* ACTIVITY:
The lines to copy from the data below are those that hold the string "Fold".

* AVAILABLE DATA:
Segment Open

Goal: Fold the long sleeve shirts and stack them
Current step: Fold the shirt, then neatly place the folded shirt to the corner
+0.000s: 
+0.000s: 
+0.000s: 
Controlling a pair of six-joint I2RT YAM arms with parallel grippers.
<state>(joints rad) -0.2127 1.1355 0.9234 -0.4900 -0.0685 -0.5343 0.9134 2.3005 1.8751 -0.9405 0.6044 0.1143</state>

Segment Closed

* EXPECTED ANSWER:
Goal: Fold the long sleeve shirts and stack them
Current step: Fold the shirt, then neatly place the folded shirt to the corner

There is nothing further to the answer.